The city owns over twenty acres along the bay where city hall is located and began investigating means of improving the Panama City Marina. Located on the Intercoastal Waterway just one block from downtown Panama City, the area boasts a recently-renovated 240-slip marina able to handle numerous classes of vessels, ranging from 30 to 120 feet, with drafts up to 10 feet. With permanent coverage and uncovered boat slips available for vessels 30 to 50 feet in length, the marina – which features laundry facilities, showers, fax, copier service and nautical gifts – is within walking distance to the Panama City Marina Civic Center, restaurants and coffee shops, art galleries and more.
After determining that the area would be a good revenue source with the right developers, the city accepted proposals from five developers. The city commission then narrowed it down. While nothing concrete has been set forth at this time, the city is in negotiations with the final developer and discussing potential marina construction including residential rentals, a hotel, festival shopping and three to four restaurants.
Other plans for the area include a proposed, 250,000 square foot town center on a thirty-five-acre parcel of land which used to be an old automobile salvage yard. Still in the preliminary stages, the area, to be known as Bay City Point, will see plan approval in the coming months.
Another major draw for the area is education. The Florida State University Panama City campus, located some hundred miles from the main Tallahassee campus, is one of the key educational institutions in the area, along with the Gulf Coast State College.
Located on Harrison Avenue, is the Martin Theatre, which first opened its doors as The Ritz in 1936. Panama City is also home to the Visual Arts Center of Northwest Florida. An integral part of the city’s downtown revitalization efforts, the Visual Arts Center presents exhibitions, educates the public and hosts numerous art classes focusing on painting, pottery, ceramics and other media. “For a community our size, the Martin Theatre and The Visual Arts Center are great assets to have,” says Lane.
And while the area is known for spring break and tourists being attracted to sand, sun and surf, Panama City is not Panama City Beach. Panama City being on the east side of the Hathaway Bridge, with Panama City Beach being on the west. “We are the namesake for the area,” says Lane. “There is Panama City Metro area; there’s Panama City airport.”
Panama City is also home to nearby Tyndall Air Force Base; Naval Support Activity Panama City, a United States Navy military base; the world-renowned Navy Experimental Diving Unit (NEDU); and the Naval Surface Warfare Center Panama City Division (NSWC PCD).
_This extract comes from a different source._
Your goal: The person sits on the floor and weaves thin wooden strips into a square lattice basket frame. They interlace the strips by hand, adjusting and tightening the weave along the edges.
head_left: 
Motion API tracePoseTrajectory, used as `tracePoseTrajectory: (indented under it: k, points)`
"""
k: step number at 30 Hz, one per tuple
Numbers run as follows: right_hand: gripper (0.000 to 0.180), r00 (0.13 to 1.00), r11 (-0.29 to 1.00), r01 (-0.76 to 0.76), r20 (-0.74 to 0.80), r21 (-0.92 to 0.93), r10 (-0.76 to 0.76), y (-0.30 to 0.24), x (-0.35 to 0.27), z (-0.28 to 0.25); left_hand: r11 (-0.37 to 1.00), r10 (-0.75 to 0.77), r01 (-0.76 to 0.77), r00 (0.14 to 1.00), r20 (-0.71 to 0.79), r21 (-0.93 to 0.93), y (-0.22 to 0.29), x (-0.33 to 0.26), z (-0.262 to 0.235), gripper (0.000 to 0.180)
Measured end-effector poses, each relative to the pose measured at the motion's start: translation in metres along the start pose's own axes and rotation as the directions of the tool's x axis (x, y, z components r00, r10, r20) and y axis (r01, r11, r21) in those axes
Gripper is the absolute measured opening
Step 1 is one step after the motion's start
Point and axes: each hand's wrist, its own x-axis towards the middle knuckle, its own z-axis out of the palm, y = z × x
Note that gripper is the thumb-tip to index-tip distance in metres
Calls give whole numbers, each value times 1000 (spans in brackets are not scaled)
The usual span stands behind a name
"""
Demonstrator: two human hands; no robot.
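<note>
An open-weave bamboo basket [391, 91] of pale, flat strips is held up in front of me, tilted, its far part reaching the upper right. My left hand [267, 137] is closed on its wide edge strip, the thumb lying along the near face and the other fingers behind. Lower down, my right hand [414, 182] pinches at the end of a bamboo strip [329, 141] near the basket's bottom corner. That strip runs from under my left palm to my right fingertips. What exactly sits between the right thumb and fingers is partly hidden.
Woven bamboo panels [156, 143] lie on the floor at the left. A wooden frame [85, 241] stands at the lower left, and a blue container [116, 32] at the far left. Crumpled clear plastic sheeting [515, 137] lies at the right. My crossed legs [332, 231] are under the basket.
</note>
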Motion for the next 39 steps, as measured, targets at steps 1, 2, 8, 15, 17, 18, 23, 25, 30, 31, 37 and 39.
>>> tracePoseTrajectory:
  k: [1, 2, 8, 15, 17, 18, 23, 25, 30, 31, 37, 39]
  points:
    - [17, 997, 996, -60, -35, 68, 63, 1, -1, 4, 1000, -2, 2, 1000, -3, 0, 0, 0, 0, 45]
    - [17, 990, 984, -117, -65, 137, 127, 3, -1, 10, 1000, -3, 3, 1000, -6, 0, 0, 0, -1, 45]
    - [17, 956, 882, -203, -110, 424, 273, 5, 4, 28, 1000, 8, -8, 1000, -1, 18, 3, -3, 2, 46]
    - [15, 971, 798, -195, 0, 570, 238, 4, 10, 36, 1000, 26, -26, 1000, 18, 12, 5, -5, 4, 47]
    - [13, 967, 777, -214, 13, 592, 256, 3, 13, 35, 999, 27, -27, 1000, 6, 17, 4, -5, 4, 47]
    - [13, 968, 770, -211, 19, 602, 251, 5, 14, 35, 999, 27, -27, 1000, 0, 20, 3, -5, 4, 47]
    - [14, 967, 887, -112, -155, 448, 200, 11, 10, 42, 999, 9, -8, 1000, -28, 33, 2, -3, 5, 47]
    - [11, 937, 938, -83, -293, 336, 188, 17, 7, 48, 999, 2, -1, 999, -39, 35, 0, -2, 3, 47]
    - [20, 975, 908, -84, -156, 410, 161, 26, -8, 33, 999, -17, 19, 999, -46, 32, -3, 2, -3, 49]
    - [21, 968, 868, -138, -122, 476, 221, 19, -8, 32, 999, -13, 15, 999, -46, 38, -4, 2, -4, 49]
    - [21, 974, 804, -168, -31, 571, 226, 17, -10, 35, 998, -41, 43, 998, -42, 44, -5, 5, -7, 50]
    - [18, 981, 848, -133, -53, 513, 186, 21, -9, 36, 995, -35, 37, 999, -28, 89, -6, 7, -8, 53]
With numerous tourist attractions, construction projects, new housing, arts and culture, world-class restaurants, an ideal climate year-round and access to some of the finest beaches America has to offer, Florida’s Panama City is on a mission to reclaim its dominance.
With its experienced and enthusiastic local government, Panama City continues to be a vibrant, attractive place to live, work and play. ”Basically, the communities that surround us have been very progressive over the years, and we are a force to be reckoned with. We have turned a corner and awakened. The giant has awakened.”